Na balada dos brancos cabelos de Maria Adelaide
O filme abre com uma ode de admiração aos escondidos cabelos brancos de Maria Adelaide Coelho da Cunha, herdeira e dona do Diário de Notícias em 1918, que se depara no espelho estes sinais evidentes de envelhecimento, para mais tarde, tal cena ser replicada como uma determinação perante um ataque orquestrado por homens de poder ou simplesmente de influências insufladas.
Estes assuntos capilares não são mais que uma prolongada analogia de um sufoco feminino num país reinado por um patriarcado profundo, onde os romances são só apenas escândalos de alta sociedade no lado delas e que o desejo da mulher é automaticamente encarado como sintoma para uma eventual patologia mental. É assim, que a vida da não consinta Maria Adelaide é ditada por um universo médico e científico enraizada em esquemas de conservadorismo e ideologias machistas, o qual tenta perpetuar a sua luta através de peças teatrais com blasfémias fontes de prosa e poema qualificado.
O regresso da dupla criativa, o realizador Mário Barroso (“O Milagre Segundo Salomé”) e o argumentista Carlos Saboga, resulta numa biopic à portuguesa de nome “Ordem Moral”, que retalha as inspirações de Agustina Bessa-Luís no seu romance “Doidos e Amantes”. A história já havia originado uma obra de Monique Rutler em 1992, “Solo de Violino”, hoje de paradeiro desconhecido, e é sob o cunho da produção de Paulo Branco que assenta num efeito de produto de luxo, composto por elencos de estrelas do circuito e um retorno esperado ao nosso cinema – Maria de Medeiros.
Aliás, é através da veterana e celebrada atriz (“Adão e Eva”, “Capitães de Abril”) no qual concentra a grande força, e quiçá resistência, desta produção.
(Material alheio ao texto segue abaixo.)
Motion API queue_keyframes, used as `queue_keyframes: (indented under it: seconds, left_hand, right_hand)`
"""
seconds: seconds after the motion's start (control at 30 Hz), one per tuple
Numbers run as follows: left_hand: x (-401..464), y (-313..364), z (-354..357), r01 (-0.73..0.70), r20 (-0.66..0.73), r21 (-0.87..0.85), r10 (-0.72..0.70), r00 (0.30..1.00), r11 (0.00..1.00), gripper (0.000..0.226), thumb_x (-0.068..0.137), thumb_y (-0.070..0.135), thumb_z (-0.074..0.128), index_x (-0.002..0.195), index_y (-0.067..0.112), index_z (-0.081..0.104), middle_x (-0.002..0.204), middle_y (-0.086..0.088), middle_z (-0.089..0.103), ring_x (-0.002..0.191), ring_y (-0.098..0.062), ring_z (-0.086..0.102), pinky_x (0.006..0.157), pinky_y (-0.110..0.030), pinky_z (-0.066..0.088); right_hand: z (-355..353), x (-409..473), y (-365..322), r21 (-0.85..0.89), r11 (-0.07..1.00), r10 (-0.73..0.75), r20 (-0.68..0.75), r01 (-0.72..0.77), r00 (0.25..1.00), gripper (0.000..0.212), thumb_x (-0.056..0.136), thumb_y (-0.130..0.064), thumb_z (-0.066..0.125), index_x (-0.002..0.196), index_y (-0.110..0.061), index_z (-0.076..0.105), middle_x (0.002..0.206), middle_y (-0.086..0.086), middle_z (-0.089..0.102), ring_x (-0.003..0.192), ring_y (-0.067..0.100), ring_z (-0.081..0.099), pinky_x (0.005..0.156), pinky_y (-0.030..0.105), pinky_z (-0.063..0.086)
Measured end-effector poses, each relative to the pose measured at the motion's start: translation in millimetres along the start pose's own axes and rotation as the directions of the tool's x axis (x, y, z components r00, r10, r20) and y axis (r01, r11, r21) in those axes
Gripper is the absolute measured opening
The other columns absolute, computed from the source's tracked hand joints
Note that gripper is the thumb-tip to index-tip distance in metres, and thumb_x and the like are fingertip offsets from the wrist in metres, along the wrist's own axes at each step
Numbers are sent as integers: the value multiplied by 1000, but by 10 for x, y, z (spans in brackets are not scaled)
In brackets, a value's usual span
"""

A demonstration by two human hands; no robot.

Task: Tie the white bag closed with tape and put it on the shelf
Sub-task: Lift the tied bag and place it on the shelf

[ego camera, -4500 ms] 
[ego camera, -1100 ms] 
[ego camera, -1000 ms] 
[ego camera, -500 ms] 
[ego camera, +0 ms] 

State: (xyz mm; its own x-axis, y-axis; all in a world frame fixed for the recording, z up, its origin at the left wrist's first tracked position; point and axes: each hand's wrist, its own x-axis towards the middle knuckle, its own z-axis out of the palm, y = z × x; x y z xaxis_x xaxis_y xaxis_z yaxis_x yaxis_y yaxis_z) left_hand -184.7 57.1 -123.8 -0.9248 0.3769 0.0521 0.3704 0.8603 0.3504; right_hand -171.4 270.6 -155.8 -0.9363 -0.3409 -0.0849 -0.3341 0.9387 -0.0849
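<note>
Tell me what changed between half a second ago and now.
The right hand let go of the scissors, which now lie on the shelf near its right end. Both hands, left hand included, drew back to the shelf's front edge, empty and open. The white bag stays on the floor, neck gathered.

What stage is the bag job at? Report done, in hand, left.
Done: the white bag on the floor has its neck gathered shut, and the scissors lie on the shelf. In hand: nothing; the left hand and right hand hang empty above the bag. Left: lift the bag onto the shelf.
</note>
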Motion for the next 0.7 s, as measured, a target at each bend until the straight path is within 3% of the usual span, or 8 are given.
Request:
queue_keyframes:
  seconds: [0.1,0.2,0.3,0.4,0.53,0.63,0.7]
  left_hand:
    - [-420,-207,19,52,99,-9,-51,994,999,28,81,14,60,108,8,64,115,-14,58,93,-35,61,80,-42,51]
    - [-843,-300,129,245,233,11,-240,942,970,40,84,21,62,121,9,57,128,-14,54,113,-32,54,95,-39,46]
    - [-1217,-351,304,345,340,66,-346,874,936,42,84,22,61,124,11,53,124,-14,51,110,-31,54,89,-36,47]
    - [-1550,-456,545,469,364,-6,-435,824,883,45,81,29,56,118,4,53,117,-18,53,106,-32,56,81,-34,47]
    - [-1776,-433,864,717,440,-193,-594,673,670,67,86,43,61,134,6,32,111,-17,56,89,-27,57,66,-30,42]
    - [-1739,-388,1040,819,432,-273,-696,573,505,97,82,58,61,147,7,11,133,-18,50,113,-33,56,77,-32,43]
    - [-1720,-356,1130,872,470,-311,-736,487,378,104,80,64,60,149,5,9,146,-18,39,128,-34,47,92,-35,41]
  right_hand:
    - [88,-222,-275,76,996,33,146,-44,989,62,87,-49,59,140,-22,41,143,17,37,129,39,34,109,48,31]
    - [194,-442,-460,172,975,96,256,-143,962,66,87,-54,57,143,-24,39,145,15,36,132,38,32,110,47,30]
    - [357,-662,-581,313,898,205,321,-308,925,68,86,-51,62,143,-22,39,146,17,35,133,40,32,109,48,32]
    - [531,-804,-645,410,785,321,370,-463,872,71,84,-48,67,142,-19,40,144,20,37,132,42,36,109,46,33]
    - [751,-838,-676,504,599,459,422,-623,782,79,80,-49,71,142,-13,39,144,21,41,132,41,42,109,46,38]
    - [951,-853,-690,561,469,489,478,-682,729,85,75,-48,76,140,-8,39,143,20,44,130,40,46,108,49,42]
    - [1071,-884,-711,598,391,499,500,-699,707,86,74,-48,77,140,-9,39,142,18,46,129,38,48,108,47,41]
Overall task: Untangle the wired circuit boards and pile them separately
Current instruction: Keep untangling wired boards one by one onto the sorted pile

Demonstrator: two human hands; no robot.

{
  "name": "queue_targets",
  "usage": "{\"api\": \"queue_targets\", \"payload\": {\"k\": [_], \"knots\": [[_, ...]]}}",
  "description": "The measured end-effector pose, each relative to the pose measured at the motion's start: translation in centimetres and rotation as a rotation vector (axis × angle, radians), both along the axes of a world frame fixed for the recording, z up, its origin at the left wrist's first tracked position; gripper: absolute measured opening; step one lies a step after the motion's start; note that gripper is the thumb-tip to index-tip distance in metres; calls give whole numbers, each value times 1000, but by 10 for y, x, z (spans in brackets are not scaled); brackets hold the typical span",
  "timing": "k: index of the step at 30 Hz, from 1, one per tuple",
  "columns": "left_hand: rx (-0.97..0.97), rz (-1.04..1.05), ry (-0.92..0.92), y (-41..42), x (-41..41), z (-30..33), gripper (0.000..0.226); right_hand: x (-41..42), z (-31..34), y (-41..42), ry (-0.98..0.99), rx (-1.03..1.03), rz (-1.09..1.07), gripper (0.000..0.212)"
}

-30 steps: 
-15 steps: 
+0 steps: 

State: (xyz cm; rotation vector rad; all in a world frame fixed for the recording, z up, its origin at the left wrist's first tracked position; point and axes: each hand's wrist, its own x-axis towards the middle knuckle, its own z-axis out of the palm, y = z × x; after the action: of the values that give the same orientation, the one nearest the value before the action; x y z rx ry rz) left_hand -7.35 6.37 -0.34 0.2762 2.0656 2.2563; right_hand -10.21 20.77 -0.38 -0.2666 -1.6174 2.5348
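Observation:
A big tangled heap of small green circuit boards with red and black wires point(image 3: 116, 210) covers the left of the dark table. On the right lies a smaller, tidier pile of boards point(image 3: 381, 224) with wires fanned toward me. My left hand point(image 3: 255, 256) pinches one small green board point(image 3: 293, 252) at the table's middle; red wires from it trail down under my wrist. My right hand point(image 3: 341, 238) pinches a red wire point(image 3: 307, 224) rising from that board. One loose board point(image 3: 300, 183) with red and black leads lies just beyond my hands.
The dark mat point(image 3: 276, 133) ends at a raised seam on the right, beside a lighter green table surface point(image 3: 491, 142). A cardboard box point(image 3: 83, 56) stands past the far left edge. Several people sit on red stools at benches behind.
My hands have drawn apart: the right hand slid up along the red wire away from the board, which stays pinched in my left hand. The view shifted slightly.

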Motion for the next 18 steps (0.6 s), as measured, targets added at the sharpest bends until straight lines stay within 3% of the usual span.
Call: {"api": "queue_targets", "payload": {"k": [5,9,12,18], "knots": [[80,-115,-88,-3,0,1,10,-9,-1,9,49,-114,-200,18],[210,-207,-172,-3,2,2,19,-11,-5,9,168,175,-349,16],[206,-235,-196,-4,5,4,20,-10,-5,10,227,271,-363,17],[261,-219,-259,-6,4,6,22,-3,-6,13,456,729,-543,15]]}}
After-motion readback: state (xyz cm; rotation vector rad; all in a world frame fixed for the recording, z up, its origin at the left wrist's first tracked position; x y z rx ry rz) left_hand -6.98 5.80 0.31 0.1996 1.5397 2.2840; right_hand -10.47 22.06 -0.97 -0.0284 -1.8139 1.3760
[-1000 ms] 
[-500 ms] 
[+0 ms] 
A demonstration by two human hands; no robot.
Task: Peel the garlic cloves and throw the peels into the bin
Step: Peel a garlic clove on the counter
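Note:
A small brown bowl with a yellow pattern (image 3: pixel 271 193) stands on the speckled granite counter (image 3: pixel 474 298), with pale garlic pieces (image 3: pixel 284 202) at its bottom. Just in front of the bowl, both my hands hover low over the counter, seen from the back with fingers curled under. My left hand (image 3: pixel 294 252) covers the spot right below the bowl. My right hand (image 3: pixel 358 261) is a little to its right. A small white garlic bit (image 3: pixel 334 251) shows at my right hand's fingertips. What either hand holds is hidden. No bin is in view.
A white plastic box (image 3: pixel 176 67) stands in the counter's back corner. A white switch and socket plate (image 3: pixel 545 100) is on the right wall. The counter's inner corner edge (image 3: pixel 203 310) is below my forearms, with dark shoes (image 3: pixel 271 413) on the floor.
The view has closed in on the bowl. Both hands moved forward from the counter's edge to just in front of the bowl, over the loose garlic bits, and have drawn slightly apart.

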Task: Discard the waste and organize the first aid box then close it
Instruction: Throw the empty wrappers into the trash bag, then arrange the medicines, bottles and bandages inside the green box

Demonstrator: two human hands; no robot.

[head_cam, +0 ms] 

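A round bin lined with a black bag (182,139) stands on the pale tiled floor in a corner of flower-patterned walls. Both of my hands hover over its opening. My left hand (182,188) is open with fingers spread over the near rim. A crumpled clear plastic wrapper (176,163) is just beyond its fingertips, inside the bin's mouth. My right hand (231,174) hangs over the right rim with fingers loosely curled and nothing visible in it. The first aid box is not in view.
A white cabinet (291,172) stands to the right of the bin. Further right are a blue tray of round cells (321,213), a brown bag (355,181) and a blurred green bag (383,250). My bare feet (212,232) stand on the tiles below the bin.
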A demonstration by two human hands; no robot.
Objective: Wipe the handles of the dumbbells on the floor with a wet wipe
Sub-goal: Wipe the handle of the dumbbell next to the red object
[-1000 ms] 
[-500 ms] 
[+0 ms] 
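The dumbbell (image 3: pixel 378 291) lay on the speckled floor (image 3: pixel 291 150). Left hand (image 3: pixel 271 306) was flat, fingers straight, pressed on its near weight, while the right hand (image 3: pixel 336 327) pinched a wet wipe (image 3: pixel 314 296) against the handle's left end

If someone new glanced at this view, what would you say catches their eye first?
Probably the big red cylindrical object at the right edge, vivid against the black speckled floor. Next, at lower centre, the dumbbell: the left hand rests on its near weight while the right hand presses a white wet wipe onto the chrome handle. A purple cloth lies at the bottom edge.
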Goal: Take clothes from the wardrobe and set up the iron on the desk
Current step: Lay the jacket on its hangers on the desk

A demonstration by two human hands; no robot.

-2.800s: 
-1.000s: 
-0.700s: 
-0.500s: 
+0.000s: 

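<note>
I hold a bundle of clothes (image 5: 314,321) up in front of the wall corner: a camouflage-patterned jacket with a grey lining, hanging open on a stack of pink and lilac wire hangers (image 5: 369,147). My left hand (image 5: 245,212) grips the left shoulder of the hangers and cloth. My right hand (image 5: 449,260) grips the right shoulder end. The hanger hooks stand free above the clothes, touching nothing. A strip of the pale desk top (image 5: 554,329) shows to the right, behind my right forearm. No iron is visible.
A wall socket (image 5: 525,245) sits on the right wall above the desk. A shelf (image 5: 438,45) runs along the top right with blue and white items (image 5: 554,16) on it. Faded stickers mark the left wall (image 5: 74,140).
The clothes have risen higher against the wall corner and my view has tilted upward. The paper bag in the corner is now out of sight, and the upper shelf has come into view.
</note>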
A sua condução a leva a uma voluntária miopia quanto ao seu mundo, para reforçar a sua causa, quer pessoal que se via transmitir em algo universal e de efeitos revitalizadores à sociedade portuguesa da época. Por outras palavras, “Ordem Moral” é um dos poucos filmes que vem colmatar um enorme vazio de grandes protagonistas-femininas na nossa “indústria” (sob aspas porque ainda debatemos se realmente temos ou não), e o faz sobre a classe irreconhecível de Medeiros, que parece secar tudo à sua volta, até mesmo com João Pedro Mamede, que por vias da sua própria resistência, tenta aguentar a partilha de palco com a atriz.
Em destaque, ainda, está a atriz Júlia Palha (outro regresso à grande tela depois da revelação em “John From”, de João Nicolau) que funciona como uma espectadora dentro do próprio filme, assim como uma objetora de consciência. Porque no final, a consciência nasce, cresce e morre (esperemos que não) do próprio espectador, não cabe às personagens (essas figuras históricas) decidir o rumo ou a prescrição da nossa “moralidade”.